If we look at the moments that give our lives meaning, most often they are the small moments where we are spending time doing nothing in particular. The lazy Sunday mornings spent laying in bed with our mates and our kids. Afternoons in in the grass, meandering conversations with friends, quiet sunsets on the porch. These — not the moments frantically spinning on the hamster wheel — are what we live for. Idleness reminds us that our lives are a good in and of themselves. That we are more than what we produce or bring to the table. The greatest gift idleness can give us is the reassurance that we have intrinsic value…that we all have worth just by living.

This is important to remember when considering people with disabilities, chronic disease, age, or circumstance that render them unable to work. This message is essential when there are voices clamoring to get everyone back to work, even if it puts lives — especially the lives of the vulnerable — at risk. As if our lives are expendable if we’re not earning our keep. They’re not. You’re not.

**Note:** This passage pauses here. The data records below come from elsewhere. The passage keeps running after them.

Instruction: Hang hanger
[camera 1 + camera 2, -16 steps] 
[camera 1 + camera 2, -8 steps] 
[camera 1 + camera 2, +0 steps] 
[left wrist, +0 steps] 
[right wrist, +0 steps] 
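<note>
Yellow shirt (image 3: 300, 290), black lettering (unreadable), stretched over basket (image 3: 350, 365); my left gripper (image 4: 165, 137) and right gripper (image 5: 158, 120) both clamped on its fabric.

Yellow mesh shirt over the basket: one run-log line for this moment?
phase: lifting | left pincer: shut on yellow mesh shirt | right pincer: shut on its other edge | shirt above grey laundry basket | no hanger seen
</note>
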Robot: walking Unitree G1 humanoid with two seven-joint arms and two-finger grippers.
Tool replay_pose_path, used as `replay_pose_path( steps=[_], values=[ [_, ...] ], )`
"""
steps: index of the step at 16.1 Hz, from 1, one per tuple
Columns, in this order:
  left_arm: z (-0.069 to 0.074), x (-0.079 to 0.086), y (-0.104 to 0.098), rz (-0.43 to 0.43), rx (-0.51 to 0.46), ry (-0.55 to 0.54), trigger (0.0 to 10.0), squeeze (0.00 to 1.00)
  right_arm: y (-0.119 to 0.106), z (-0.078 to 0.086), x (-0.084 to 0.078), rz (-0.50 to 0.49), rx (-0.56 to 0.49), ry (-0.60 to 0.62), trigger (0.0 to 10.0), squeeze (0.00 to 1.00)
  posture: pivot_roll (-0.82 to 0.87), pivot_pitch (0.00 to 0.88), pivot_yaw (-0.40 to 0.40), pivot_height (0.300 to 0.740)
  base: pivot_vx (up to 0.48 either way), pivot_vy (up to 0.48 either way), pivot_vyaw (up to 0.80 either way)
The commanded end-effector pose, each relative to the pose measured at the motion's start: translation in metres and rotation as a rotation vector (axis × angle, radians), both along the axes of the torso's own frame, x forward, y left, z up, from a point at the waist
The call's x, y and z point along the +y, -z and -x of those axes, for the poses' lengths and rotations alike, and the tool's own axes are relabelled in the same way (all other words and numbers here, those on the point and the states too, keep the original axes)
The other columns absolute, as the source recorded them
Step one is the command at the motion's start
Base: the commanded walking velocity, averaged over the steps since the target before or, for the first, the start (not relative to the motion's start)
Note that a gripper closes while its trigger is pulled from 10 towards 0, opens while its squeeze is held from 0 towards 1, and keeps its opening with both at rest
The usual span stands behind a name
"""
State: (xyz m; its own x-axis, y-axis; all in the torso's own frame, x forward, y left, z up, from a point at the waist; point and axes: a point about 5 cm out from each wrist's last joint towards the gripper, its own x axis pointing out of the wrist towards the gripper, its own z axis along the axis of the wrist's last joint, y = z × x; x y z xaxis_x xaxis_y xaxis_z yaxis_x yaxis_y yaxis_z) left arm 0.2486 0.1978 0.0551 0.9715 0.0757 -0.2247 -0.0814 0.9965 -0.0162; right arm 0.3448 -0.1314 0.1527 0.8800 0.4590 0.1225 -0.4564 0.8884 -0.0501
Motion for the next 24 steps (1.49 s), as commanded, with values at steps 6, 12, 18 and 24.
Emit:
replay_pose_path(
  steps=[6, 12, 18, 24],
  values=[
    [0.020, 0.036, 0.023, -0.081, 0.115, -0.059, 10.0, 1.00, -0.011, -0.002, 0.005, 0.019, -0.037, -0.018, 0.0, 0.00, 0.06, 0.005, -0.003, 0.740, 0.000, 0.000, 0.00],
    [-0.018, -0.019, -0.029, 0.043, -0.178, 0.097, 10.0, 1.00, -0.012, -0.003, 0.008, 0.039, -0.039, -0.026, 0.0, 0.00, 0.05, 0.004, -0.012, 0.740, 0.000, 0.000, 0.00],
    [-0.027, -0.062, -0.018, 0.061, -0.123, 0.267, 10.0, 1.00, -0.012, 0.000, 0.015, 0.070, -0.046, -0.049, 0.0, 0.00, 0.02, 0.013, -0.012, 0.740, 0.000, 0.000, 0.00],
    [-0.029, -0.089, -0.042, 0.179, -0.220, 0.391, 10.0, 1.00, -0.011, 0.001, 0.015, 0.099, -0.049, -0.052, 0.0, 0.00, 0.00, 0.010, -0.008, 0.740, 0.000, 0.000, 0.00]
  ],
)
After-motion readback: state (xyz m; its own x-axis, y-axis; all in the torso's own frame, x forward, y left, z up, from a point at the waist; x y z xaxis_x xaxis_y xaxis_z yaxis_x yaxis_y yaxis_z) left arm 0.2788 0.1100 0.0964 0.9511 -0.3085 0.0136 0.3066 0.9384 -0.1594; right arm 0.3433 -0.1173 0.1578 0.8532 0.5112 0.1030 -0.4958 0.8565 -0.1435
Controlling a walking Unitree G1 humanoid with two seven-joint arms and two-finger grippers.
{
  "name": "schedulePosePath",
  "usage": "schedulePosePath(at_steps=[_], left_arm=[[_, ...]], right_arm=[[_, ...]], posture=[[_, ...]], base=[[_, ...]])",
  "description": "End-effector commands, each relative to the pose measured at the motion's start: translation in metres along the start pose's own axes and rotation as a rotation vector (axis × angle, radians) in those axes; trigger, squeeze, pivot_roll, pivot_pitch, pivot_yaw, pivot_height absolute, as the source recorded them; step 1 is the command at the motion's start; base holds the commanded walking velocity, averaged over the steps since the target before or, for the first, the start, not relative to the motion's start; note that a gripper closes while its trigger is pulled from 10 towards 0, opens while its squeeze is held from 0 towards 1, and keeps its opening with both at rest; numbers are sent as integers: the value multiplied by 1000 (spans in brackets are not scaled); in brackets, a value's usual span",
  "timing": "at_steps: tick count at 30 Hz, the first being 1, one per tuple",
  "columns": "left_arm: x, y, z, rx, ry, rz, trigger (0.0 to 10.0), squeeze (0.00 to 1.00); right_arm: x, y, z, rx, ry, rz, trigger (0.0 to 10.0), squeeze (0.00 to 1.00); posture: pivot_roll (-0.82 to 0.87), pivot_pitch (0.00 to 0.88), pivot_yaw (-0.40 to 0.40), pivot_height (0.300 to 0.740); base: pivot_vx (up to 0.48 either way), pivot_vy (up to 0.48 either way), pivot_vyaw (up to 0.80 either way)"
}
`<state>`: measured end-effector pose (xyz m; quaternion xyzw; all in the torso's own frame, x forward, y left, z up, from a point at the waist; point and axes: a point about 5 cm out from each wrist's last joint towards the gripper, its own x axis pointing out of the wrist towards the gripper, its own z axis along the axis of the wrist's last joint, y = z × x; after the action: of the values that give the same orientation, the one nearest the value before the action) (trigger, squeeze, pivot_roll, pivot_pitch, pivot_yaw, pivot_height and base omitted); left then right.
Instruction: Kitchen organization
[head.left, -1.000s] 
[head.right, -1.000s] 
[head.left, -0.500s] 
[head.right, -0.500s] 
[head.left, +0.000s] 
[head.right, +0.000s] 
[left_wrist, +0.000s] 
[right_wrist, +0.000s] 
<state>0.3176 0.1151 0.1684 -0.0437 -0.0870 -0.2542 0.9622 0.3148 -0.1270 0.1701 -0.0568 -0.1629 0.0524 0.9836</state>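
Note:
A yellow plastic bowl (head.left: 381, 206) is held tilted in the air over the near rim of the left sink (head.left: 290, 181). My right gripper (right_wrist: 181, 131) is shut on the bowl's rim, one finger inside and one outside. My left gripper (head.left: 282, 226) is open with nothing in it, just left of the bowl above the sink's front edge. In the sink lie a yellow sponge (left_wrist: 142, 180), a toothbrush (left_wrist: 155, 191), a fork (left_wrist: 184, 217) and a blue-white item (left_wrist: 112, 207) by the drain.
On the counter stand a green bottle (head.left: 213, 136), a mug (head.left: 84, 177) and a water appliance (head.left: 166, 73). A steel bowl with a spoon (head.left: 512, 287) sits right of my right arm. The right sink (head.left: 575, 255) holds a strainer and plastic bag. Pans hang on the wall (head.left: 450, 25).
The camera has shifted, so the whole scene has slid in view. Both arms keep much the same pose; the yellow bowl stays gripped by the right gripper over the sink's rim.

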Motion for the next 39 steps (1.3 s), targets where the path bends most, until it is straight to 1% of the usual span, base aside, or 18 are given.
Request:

And again, I do get it. There is certain work that must be carried on if we are to survive, much less thrive. And most of us don’t have the luxury of a choice to stay home. But perhaps a perspective shift is in order: we are not machines whose incessant humming must keep the world running. The running of the world is not the point. We are the point. And the world is just there to make our lives possible.

So remember this when it is suggested that we sacrifice lives for the economy. Remember this when cooped up in your house, feeling unproductive and useless. We have the right, if not the responsibility, to claim our time as our own. So, give yourself permission to sleep in late. To read trashy novels. To take aimless walks. To meditate. To spend afternoons making bad art and singing off-key. Or Sundays doing nothing in particular with friends. To have fun. Pretend that your life, and the lives of others, depend on it. Because it kind of does.